No more just-in-case. (Editor B via Flickr)

Demolishing new buildings appears to be a new cost-cutting strategy at the Minnesota State Colleges and Universities (MnSCU) system.

CFO Laura King told trustees this morning she had a “very aggressive strategy” for demolition to address the “surplus of space” that MnSCU has on various campuses.

Up till now, MnSCU has demolished buildings only as part of larger construction projects. But MnSCU officials say this new proposal would save millions of dollars in operation and maintenance costs normally wasted on the old buildings.

King told trustees:

“We think the demolition and right-sizing initiative is, frankly, overdue. .. Because we have some things we don’t need in places where we don’t need them.”

Brian Yolitz, MnSCU’s associate vice chancellor for facilities, says MnSCU is drafting a list that so far contains up to a dozen buildings. Many of the buildings were built in the 1950s and ’60s, are mothballed or underused.

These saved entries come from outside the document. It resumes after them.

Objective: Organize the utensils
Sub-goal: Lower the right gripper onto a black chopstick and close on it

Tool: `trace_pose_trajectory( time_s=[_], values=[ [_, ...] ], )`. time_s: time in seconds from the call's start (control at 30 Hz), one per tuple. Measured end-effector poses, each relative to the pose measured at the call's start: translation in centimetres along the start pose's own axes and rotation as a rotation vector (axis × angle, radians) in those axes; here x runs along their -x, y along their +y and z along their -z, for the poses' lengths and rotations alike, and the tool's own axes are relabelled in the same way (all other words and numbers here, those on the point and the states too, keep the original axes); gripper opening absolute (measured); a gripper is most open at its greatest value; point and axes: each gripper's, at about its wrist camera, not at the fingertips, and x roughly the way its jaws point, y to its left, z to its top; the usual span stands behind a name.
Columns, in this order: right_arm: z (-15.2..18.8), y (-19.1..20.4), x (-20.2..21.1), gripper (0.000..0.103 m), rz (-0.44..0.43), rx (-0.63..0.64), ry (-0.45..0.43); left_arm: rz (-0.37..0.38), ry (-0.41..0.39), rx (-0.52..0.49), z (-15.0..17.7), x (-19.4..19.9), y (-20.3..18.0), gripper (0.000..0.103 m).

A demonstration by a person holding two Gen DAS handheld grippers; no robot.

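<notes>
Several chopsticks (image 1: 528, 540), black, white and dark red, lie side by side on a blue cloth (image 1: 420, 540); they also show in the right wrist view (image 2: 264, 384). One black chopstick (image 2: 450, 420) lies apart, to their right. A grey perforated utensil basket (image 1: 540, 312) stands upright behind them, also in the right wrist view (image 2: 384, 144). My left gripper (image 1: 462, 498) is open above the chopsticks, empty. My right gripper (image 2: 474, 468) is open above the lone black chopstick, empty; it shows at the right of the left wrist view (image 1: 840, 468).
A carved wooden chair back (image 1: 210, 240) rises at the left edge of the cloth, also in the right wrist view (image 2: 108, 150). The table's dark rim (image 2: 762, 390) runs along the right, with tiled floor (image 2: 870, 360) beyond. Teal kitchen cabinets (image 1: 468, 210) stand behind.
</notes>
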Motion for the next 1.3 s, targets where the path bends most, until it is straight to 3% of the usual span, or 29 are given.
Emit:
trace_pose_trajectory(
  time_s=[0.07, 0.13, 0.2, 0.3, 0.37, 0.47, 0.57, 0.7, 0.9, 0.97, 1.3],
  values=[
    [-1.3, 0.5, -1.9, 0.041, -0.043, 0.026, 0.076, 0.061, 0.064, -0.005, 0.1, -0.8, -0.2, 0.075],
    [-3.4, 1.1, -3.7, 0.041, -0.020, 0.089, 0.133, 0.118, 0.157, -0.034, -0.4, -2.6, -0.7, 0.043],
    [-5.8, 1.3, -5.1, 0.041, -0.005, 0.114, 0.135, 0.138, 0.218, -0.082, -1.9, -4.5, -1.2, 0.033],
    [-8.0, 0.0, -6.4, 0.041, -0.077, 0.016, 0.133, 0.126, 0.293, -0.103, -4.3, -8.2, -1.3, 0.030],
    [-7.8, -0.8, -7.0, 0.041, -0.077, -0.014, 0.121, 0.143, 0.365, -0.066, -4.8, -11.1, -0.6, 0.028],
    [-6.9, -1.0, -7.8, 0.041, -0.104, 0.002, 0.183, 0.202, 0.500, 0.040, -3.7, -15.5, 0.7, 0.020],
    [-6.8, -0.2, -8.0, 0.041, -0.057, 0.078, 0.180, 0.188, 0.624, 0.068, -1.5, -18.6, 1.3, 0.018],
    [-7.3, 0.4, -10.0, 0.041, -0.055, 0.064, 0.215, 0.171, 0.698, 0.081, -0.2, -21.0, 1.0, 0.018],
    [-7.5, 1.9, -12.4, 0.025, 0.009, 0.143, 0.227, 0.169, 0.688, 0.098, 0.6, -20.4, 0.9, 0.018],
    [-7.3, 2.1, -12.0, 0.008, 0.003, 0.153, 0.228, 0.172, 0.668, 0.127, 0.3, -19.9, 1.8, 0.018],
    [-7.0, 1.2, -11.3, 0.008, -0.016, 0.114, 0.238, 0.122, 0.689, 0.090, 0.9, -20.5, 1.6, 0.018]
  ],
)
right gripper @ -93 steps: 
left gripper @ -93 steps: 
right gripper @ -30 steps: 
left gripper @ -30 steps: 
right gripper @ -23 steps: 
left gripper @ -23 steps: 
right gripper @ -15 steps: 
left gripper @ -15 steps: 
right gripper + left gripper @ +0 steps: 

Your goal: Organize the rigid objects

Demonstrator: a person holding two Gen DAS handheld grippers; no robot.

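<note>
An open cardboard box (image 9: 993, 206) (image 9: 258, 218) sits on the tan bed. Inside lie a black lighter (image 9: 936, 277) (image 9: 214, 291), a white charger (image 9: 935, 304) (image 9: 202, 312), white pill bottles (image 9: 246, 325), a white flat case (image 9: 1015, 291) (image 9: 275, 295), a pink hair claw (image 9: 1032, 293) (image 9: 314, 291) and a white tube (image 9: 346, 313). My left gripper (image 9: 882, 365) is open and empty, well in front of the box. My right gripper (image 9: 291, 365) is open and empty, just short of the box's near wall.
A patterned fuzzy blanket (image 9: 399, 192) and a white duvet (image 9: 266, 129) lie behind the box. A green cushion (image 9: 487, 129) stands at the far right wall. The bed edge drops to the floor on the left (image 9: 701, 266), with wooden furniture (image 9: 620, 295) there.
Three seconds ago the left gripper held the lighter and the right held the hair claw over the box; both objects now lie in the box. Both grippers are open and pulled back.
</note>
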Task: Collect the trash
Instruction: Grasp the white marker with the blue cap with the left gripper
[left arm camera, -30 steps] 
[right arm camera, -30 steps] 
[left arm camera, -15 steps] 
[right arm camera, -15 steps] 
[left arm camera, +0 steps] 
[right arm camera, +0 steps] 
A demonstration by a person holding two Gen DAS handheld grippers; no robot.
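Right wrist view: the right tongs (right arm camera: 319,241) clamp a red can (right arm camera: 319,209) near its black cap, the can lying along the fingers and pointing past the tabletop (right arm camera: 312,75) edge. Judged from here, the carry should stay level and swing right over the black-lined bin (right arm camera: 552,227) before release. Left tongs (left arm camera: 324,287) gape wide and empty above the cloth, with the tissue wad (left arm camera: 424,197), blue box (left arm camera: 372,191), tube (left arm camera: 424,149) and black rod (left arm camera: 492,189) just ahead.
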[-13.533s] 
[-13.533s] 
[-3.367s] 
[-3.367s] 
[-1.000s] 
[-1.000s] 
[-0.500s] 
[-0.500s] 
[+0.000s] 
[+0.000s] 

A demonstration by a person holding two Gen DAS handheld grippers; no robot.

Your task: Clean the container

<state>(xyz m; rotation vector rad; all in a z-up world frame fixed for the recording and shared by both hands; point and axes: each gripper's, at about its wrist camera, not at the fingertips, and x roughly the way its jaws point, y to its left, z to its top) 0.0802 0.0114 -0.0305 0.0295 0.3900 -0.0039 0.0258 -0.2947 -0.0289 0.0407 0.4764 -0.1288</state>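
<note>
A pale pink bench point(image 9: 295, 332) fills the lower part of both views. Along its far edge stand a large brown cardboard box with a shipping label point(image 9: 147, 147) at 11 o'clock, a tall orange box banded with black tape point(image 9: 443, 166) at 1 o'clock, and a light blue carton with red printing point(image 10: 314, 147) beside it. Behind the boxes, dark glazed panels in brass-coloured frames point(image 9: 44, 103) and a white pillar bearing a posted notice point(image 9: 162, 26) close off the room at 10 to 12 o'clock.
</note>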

Trustees have asked to receive a revised list at a meeting later this month.

Yolitz told me campuses have retained such buildings for years in the way a homeowner keeps an extra chunk of wood or broken tool in the garage:

“Campus leaders have said, ‘Hey, I’m going to save this just in case. I’m going to save this facility space just in case. And probably, in all honesty, we’ll never use it.”

The new strategy is included in MnSCU’s proposed $228 million request to the state next year for construction and renovation projects.
Trustees are scheduled to vote whether to approve the request later this month.